_Problem statement_
Output only the stretch of the listing that starts at the line containing "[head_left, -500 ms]" and ends at the line containing "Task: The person", reproduced exactly with both ends.

##### Collected material #####

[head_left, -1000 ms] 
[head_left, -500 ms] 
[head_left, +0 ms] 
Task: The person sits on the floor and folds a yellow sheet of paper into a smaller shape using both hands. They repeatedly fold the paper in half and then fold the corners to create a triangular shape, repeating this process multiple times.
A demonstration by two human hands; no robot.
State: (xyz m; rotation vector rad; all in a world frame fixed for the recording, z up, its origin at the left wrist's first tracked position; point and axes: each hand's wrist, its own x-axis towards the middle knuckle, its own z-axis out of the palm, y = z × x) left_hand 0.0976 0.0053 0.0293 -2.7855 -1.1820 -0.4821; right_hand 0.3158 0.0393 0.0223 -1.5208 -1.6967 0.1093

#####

_Result of this task_
[head_left, -500 ms] 
[head_left, +0 ms] 
Task: The person sits on the floor and folds a yellow sheet of paper into a smaller shape using both hands. They repeatedly fold the paper in half and then fold the corners to create a triangular shape, repeating this process multiple times.

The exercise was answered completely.